August 28, 2011 in Nation/World

Strike kills al-Qaida honcho

Missile delivers blow, officials say
Matt Apuzzo Associated Press
 

Al-Rahman
(Full-size photo)

WASHINGTON – U.S. and Pakistani officials said Saturday that al-Qaida’s second in command, Atiyah Abd al-Rahman, has been killed in Pakistan, delivering another blow to a terrorist group that the U.S. believes to be on the verge of defeat.

Al-Rahman was killed Monday in the lawless Pakistani tribal region of Waziristan, according to a senior administration official.

A Pakistani intelligence official said al-Rahman died in a U.S. missile strike in Machi Khel village in North Waziristan on Monday.

Since Navy SEALs stormed Osama bin Laden’s compound and killed him in May, the Obama administration has been frank in its assessment that al-Qaida is on the ropes, its leadership in disarray.
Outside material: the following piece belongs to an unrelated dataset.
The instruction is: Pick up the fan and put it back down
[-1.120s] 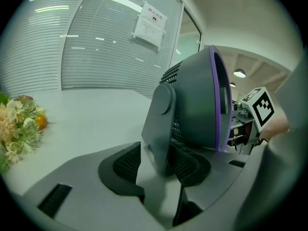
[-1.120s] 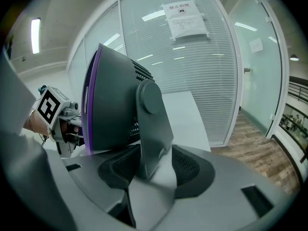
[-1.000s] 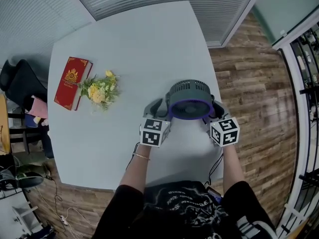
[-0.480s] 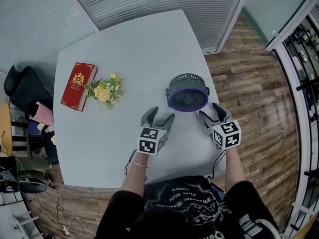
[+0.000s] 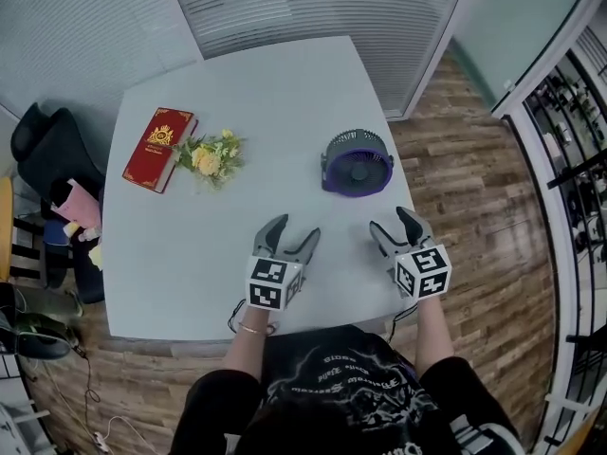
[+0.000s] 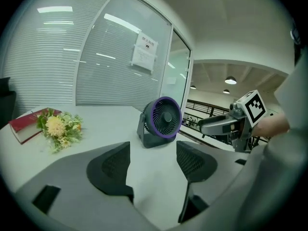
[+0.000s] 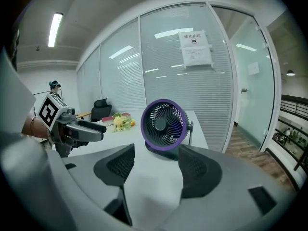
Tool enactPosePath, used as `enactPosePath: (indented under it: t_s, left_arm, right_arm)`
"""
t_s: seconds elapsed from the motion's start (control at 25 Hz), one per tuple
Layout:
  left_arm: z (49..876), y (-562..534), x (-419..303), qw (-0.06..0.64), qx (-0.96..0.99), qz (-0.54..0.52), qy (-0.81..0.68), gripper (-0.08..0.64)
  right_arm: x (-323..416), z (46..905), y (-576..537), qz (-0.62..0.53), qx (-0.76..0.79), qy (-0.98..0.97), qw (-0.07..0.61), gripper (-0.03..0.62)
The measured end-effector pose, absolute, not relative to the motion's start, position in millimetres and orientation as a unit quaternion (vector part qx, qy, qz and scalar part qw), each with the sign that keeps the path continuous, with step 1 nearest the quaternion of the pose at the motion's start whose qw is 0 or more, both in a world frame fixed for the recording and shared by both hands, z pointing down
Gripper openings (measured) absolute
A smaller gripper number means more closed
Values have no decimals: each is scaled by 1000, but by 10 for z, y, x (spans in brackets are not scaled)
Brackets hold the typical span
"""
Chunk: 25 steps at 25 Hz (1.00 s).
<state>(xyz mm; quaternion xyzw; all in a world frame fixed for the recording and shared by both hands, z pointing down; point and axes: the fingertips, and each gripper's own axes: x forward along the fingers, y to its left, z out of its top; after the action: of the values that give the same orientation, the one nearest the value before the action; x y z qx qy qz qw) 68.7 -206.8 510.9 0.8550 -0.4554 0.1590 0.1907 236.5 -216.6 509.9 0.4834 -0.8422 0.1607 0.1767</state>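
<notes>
A small dark grey fan (image 5: 357,163) with a purple ring stands upright on the pale table (image 5: 256,93), near its right edge; it also shows as the fan (image 6: 161,120) in the left gripper view and the fan (image 7: 163,124) in the right gripper view. My left gripper (image 5: 287,238) hovers over the table's near edge, well short of the fan and to its left. Its jaws have just been opening and stand wide with nothing between them. My right gripper (image 5: 397,226) is level with it on the right, its jaws likewise just opened and empty.
A red book (image 5: 159,149) and a bunch of yellow flowers (image 5: 211,157) lie at the table's left. A dark chair (image 5: 47,150) stands beyond the left edge. Wood floor (image 5: 474,207) drops away on the right, and glass walls with blinds close off the far side.
Both grippers were at the fan's two sides a second ago. They have let go, opened wide and drawn back toward the near edge, leaving the fan standing on the table.
</notes>
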Motion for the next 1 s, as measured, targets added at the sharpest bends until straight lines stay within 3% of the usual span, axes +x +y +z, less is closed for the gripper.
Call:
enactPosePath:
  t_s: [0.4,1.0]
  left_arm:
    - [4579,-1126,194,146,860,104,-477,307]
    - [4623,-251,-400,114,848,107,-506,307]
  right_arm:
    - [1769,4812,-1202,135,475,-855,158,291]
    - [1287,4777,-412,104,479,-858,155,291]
Defense Secretary Leon Panetta said last month that al-Qaida’s defeat was within reach if the U.S. could mount a string of successful attacks.

“Now is the moment, following what happened with bin Laden, to put maximum pressure on them,” Panetta said, “because I do believe that if we continue this effort we can really cripple al-Qaida as a major threat.”

A Libyan national, al-Rahman never had the worldwide name recognition of bin Laden or bin Laden’s successor, Ayman al-Zawahiri. But al-Rahman was regarded as an instrumental figure in the terrorist organization, trusted by bin Laden to oversee al-Qaida’s daily operations.

When the SEALs raided bin Laden’s compound, they found evidence of al-Rahman’s deep involvement in running al-Qaida.

Senior al-Qaida figures have been killed before, only to be replaced. But the Obama administration’s tenor reflects a cautious optimism that victory in the decade-long fight against al-Qaida could be at hand.

Since bin Laden’s death, counterterrorism officials have hoped to capitalize on al-Qaida’s unsettled leadership.

Al-Zawahiri is running the group but is considered a divisive figure who lacks the founder’s charisma and ability to galvanize al-Qaida’s disparate franchises.

A U.S. official said al-Rahman’s death will make it harder for al-Zawahiri to oversee what is considered an increasingly weakened organization.

“Zawahiri needed Atiyah’s experience and connections to help manage al-Qaida,” the official said.

Al-Rahman has been thought to be dead before. Last year, there were reports that al-Rahman was killed in a drone strike; neither U.S. officials nor al-Qaida ever confirmed them.

The officials who confirmed the death Saturday said it represented the consensus opinion of the U.S. government.

Born in Libya, al-Rahman joined bin Laden as a teenager in Afghanistan to fight the Soviet Union. He once served as bin Laden’s personal emissary to Iran. Al-Rahman was allowed to move freely in and out of Iran as part of that arrangement and has been operating out of Waziristan for some time, officials have said.